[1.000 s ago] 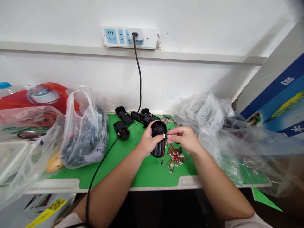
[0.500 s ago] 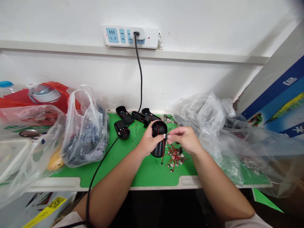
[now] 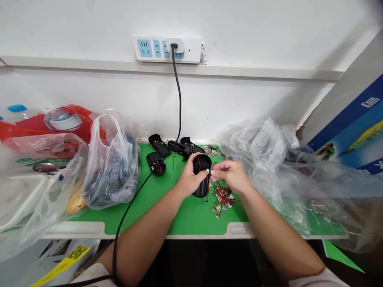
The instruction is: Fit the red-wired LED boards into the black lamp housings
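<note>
My left hand (image 3: 191, 178) is closed around a black plastic housing (image 3: 202, 162) with a rounded hollow end and a red wire inside. Its thumb presses near a small white part (image 3: 207, 171) at the housing's right edge. At that same edge, my right hand (image 3: 229, 174) pinches with thumb and fingertips. What sits between those fingertips is too small to make out. Below the hands, a bundle of red wires with small metal-and-white parts (image 3: 223, 198) lies on the green mat (image 3: 191, 223).
Several similar black housings (image 3: 156, 163) lie at the back of the mat. A black cable (image 3: 178, 91) runs from the power strip (image 3: 167, 50) down across the left forearm. Filled plastic bags (image 3: 110, 171) stand at left; clear plastic bags (image 3: 266, 151) lie at right.
The whole view has shifted slightly, so things appear a little further right and the wall strip lower. Both hands keep the same hold at the housing's right edge.
</note>
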Available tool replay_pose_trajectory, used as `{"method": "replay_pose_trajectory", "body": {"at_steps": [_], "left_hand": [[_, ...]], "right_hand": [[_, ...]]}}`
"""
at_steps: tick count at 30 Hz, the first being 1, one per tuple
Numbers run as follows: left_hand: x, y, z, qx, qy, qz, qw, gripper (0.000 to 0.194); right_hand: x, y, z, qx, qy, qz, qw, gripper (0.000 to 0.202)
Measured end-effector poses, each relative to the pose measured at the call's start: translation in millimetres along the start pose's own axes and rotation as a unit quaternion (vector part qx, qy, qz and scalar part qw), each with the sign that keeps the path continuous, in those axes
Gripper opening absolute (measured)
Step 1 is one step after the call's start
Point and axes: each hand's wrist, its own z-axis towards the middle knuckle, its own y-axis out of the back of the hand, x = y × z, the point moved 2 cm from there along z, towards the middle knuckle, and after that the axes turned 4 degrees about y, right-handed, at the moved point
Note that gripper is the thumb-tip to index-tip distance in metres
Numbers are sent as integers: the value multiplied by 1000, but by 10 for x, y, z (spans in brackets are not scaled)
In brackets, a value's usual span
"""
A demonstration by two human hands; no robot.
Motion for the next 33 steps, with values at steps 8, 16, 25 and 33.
{"method": "replay_pose_trajectory", "body": {"at_steps": [8, 16, 25, 33], "left_hand": [[-39, 43, 25, -66, -52, -10, 996, 57], [-7, 36, 47, -116, -50, -26, 992, 50], [-71, 9, -3, -144, -62, -15, 988, 50], [-6, -8, 32, -141, -23, -71, 987, 51]], "right_hand": [[-82, -154, -33, -11, 64, -48, 997, 26], [-49, -375, -208, -39, 244, -213, 945, 22], [-177, -447, -226, -77, 204, -192, 957, 24], [-214, -437, -226, -113, 219, -204, 947, 24]]}}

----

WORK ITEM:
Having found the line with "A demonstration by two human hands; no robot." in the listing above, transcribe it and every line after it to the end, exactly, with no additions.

SOLVED PROBLEM:
A demonstration by two human hands; no robot.
Motion for the next 33 steps, with values at steps 8, 16, 25 and 33.
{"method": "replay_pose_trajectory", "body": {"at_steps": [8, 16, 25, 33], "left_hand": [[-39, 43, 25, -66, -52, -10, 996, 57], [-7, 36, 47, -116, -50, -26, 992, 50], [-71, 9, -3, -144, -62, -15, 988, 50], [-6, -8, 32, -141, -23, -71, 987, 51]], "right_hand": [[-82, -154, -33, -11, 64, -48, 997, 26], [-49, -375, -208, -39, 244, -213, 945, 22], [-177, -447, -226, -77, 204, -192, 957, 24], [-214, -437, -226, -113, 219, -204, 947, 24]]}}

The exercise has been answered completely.